**PROBLEM TO WORK ON**
Return the data below, unchanged.
■ ■ ■
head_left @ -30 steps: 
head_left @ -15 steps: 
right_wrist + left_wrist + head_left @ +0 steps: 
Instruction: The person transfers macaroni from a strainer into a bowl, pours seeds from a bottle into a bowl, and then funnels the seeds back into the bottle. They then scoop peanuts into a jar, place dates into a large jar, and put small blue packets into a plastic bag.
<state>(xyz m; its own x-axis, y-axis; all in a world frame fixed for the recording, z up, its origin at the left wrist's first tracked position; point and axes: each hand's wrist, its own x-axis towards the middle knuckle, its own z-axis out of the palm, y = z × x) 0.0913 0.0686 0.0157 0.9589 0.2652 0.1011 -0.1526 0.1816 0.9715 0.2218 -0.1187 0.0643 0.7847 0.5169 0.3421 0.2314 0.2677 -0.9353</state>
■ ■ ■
**ANSWER TO THE EXERCISE**
head_left @ -30 steps: 
head_left @ -15 steps: 
right_wrist + left_wrist + head_left @ +0 steps: 
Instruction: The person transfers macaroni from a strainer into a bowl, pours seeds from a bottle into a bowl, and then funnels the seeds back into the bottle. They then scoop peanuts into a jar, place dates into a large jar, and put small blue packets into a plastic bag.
<state>(xyz m; its own x-axis, y-axis; all in a world frame fixed for the recording, z up, its origin at the left wrist's first tracked position; point and axes: each hand's wrist, its own x-axis towards the middle knuckle, its own z-axis out of the palm, y = z × x) 0.0913 0.0686 0.0157 0.9589 0.2652 0.1011 -0.1526 0.1816 0.9715 0.2218 -0.1187 0.0643 0.7847 0.5169 0.3421 0.2314 0.2677 -0.9353</state>

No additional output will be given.